Он почти не упоминал имени божия - третьего слова в устах людей, подобных ему. Я спросил: много он молится?
- Нет, не шибко много, - задумчиво ответил старик, закрыв голые свои глаза. - Сначала я здорово молился; бывало, часами стою на коленках, все крещусь. Руки у меня пилой намотаны, не устают, и спина тоже. Тыщу поклонов могу положить - не охну. А вот косточки на коленях - не терпят, ноют. Потом я вздумался: чего это я молюсь, о чем? Все у меня есть, люди меня уважают, а я - бога беспокою. У бога - свои дела, зачем мешать ему? От него даже отводить надо людские пустяки. Он, бог, про нас заботится, а мы о нем - нет! И я так думаю: господь живет для больших людей, где у него время для меня, мелкого дурака? Теперь я - просто так: не спится ночью, выйду из пещеры, сяду тут где-нибудь да, глядя в небеса господни, думаю: "Как он там?" Это, дружба, очень приятная занятия, до того, что и сказать нельзя, - дивен сон наяву! И - не устаешь, как на молитве. Ничего я у него не прошу, да и другим не советую, а когда, вижу, надо, говорю тому, другому: бога пожалей! Вот приходи-ка, погляди, какой я полезный и ему, и людям…
Он говорил не хвастливо, а со спокойной уверенностью мастерового в знании своего ремесла. Голые глаза его улыбались весело, скрашивая безобразие изуродованного лица.
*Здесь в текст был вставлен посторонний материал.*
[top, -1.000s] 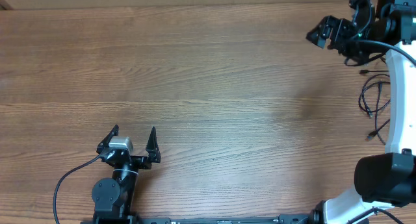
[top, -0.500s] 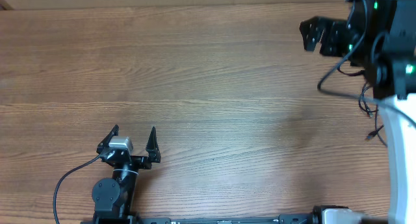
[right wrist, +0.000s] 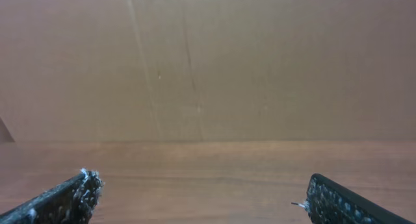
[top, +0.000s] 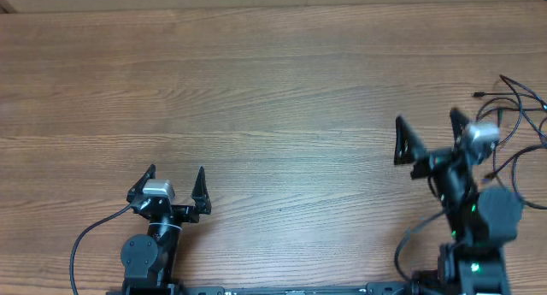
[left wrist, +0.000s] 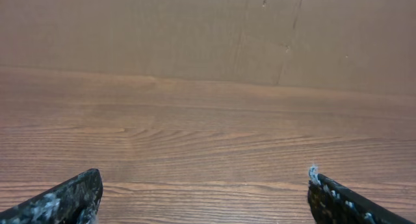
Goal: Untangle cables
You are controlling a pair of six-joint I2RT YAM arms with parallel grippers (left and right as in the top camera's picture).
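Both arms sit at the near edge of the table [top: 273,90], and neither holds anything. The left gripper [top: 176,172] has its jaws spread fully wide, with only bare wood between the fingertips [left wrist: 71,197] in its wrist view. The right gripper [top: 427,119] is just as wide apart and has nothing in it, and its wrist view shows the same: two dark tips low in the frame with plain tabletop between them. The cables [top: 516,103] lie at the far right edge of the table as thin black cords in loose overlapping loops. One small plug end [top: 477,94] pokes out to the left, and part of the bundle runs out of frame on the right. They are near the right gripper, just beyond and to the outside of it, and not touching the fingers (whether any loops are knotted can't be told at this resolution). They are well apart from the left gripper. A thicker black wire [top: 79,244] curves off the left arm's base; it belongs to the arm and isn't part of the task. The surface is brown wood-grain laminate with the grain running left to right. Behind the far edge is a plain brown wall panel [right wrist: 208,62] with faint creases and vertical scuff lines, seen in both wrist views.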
- Зимой-то как живу? Ничего, у меня и зимой тепло. Только зимой народу трудно ходить ко мне из-за снега - бывает, сутки по двое, по трое без хлеба живу. Один раз - суток восемь али больше не ел ни крошки, обессилел до того, что и память потерял. Девонька одна пришла-таки, выправила меня. Монастырская служка она была, а после вышла замуж за учителя. Это я ее надоумил: "Что ты, Ленка, говорю, балуешься? К чему это тебе?" - "Я, говорит, сирота". - "Выходи замуж - вот и конец сиротству". А тут - учитель, Певцов, милый человек, я ему и советую: "Приглядись, Миша, к девушке". Да. Он ее в скорости и поял. Ничего, живут. Ну, зимой я в Саров ухожу, в Оптину, в Дивеевский - тут кругом монастыри. Монахи, однако, на любят меня, всё к себе зовут, чтобы я постригся, в старцы шел бы, - им это выгодно, приманка людям, а я не хочу, я живой, мне это не годится. Али я - святой? Я, дружба, просто - тихий человек…
Смеясь, потирая бока ладонями, он умиленно сказал:
- Зато у монахинь я - милый гость! Любят они меня, - эти меня любят! Не хвастаю, чистая правда. Я, дружба, женщину насквозь знаю, всякую, какую хочешь, - хоть дворянских кровей, хоть купеческих, а простая баба мне насквозь видна, как моя душа. Погляжу в глаза и все понимаю, - всякое беспокойство ее. Я тебе про них такие сказы могу рассказать…
И снова он убедительно пригласил меня:
- Ты вот приходи, увидишь, как я с ними гуторю. Ну-ко, давай еще опрокинем по баночке.
Выпив, он зажмурил глаза и, качая головой, с новым восхищением проговорил: - До чего же это вино полезное!
Короткая ночь весны заметно таяла, становилось свежо, я предложил развести костер.